Nothing in the data should be left out or altered when it is retyped.
● ● ● ●
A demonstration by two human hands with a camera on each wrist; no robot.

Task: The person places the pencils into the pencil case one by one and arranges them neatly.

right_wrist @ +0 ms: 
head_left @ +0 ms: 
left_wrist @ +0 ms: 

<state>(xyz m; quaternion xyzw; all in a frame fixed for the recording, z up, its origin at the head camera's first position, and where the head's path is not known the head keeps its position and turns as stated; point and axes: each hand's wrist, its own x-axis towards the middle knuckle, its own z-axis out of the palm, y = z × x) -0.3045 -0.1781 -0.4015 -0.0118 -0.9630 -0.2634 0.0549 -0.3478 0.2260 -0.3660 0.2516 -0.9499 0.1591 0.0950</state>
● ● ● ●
▶ [Result for this task]
A demonstration by two human hands with a camera on each wrist; no robot.

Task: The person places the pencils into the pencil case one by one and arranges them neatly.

right_wrist @ +0 ms: 
head_left @ +0 ms: 
left_wrist @ +0 ms: 

<state>(xyz m; quaternion xyzw; all in a frame fixed for the recording, z up, its origin at the head camera's first position, and where the head's path is not known the head keeps its position and turns as stated; point and axes: each hand's wrist, its own x-axis towards the middle knuckle, its own z-axis out of the palm, y = z × x) -0.3045 -0.1781 -0.4015 -0.0118 -0.9630 -0.2634 0.0549 -0.3478 0.2260 -0.3660 0.2516 -0.9499 0.1591 0.0950</state>

The exercise has been carried out completely.